### TASK DETAILS
Reproduce the data exactly, leaving nothing out.

(Stored dataset items)

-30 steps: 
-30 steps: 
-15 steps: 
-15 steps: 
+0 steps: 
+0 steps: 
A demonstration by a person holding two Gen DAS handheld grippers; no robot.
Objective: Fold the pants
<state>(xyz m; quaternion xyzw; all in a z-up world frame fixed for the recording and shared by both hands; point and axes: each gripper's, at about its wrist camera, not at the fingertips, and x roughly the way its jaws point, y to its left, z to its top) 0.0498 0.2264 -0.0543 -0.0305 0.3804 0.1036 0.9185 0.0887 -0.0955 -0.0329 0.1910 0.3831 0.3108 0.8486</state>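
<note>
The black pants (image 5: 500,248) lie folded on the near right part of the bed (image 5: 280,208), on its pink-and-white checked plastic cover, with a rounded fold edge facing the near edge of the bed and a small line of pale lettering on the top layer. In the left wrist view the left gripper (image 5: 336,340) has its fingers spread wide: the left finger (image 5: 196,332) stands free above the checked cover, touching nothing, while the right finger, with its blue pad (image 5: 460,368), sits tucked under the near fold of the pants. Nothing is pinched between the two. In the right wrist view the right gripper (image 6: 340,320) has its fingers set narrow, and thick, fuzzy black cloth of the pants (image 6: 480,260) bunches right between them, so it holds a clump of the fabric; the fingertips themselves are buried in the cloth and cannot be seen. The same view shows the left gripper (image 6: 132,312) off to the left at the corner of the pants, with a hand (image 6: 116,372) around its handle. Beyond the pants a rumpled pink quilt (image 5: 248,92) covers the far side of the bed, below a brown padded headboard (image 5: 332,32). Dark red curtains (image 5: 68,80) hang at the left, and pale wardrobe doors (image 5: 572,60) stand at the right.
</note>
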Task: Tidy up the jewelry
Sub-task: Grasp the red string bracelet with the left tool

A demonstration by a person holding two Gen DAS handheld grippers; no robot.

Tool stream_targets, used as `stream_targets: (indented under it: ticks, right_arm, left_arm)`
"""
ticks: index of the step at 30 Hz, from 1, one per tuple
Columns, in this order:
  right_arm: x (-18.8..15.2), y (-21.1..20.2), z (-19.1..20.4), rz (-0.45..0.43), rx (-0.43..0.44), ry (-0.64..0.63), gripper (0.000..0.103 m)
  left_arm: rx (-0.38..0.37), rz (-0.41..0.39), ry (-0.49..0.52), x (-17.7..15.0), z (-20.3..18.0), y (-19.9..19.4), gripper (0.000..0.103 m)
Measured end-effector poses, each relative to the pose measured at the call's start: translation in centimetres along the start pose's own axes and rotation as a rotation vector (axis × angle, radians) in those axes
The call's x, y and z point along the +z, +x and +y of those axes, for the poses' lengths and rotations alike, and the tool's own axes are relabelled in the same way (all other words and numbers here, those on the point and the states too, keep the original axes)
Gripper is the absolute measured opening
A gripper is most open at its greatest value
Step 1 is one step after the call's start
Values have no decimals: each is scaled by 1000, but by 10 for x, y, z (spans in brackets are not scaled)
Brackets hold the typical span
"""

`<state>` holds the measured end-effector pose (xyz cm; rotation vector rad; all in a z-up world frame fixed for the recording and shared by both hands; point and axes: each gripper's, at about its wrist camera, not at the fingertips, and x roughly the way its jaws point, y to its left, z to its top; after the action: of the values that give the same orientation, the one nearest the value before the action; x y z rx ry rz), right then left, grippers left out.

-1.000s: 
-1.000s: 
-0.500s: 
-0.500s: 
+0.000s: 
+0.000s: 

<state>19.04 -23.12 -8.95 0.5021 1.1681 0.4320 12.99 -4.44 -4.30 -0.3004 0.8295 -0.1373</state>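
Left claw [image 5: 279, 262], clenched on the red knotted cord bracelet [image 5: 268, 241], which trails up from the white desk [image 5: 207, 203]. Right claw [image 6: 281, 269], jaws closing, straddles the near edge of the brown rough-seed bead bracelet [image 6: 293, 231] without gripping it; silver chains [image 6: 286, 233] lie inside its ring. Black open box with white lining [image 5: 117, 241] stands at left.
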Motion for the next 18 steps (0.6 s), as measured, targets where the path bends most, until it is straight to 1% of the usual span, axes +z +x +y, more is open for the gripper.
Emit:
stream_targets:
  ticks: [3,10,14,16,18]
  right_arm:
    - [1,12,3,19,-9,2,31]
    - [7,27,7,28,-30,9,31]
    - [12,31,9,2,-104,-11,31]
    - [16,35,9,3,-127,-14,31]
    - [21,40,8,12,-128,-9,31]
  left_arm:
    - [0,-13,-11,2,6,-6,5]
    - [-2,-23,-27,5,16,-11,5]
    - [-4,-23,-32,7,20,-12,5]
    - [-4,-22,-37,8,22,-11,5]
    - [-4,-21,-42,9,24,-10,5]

### TASK RESULT
-30 steps: 
-30 steps: 
-15 steps: 
-15 steps: 
+0 steps: 
+0 steps: 
A demonstration by a person holding two Gen DAS handheld grippers; no robot.
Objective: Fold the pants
<state>(xyz m; quaternion xyzw; all in a z-up world frame fixed for the recording and shared by both hands; point and axes: each gripper's, at about its wrist camera, not at the fingertips, and x roughly the way its jaws point, y to its left, z to its top) 0.0498 0.2264 -0.0543 -0.0305 0.3804 0.1036 0.9185 0.0887 -0.0955 -0.0329 0.1910 0.3831 0.3108 0.8486</state>
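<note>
The black pants (image 5: 500,248) lie folded on the near right part of the bed (image 5: 280,208), on its pink-and-white checked plastic cover, with a rounded fold edge facing the near edge of the bed and a small line of pale lettering on the top layer. In the left wrist view the left gripper (image 5: 336,340) has its fingers spread wide: the left finger (image 5: 196,332) stands free above the checked cover, touching nothing, while the right finger, with its blue pad (image 5: 460,368), sits tucked under the near fold of the pants. Nothing is pinched between the two. In the right wrist view the right gripper (image 6: 340,320) has its fingers set narrow, and thick, fuzzy black cloth of the pants (image 6: 480,260) bunches right between them, so it holds a clump of the fabric; the fingertips themselves are buried in the cloth and cannot be seen. The same view shows the left gripper (image 6: 132,312) off to the left at the corner of the pants, with a hand (image 6: 116,372) around its handle. Beyond the pants a rumpled pink quilt (image 5: 248,92) covers the far side of the bed, below a brown padded headboard (image 5: 332,32). Dark red curtains (image 5: 68,80) hang at the left, and pale wardrobe doors (image 5: 572,60) stand at the right.
</note>
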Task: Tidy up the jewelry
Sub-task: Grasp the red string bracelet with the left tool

A demonstration by a person holding two Gen DAS handheld grippers; no robot.

Tool stream_targets, used as `stream_targets: (indented under it: ticks, right_arm, left_arm)`
"""
ticks: index of the step at 30 Hz, from 1, one per tuple
Columns, in this order:
  right_arm: x (-18.8..15.2), y (-21.1..20.2), z (-19.1..20.4), rz (-0.45..0.43), rx (-0.43..0.44), ry (-0.64..0.63), gripper (0.000..0.103 m)
  left_arm: rx (-0.38..0.37), rz (-0.41..0.39), ry (-0.49..0.52), x (-17.7..15.0), z (-20.3..18.0), y (-19.9..19.4), gripper (0.000..0.103 m)
Measured end-effector poses, each relative to the pose measured at the call's start: translation in centimetres along the start pose's own axes and rotation as a rotation vector (axis × angle, radians) in those axes
The call's x, y and z point along the +z, +x and +y of those axes, for the poses' lengths and rotations alike, and the tool's own axes are relabelled in the same way (all other words and numbers here, those on the point and the states too, keep the original axes)
Gripper is the absolute measured opening
A gripper is most open at its greatest value
Step 1 is one step after the call's start
Values have no decimals: each is scaled by 1000, but by 10 for x, y, z (spans in brackets are not scaled)
Brackets hold the typical span
"""

`<state>` holds the measured end-effector pose (xyz cm; rotation vector rad; all in a z-up world frame fixed for the recording and shared by both hands; point and axes: each gripper's, at about its wrist camera, not at the fingertips, and x roughly the way its jaws point, y to its left, z to its top; after the action: of the values that give the same orientation, the one nearest the value before the action; x y z rx ry rz), right then left, grippers left out.

-1.000s: 
-1.000s: 
-0.500s: 
-0.500s: 
+0.000s: 
+0.000s: 

<state>19.04 -23.12 -8.95 0.5021 1.1681 0.4320 12.99 -4.44 -4.30 -0.3004 0.8295 -0.1373</state>
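Left claw [image 5: 279, 262], clenched on the red knotted cord bracelet [image 5: 268, 241], which trails up from the white desk [image 5: 207, 203]. Right claw [image 6: 281, 269], jaws closing, straddles the near edge of the brown rough-seed bead bracelet [image 6: 293, 231] without gripping it; silver chains [image 6: 286, 233] lie inside its ring. Black open box with white lining [image 5: 117, 241] stands at left.
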Motion for the next 18 steps (0.6 s), as measured, targets where the path bends most, until it is straight to 1% of the usual span, axes +z +x +y, more is open for the gripper.
Emit:
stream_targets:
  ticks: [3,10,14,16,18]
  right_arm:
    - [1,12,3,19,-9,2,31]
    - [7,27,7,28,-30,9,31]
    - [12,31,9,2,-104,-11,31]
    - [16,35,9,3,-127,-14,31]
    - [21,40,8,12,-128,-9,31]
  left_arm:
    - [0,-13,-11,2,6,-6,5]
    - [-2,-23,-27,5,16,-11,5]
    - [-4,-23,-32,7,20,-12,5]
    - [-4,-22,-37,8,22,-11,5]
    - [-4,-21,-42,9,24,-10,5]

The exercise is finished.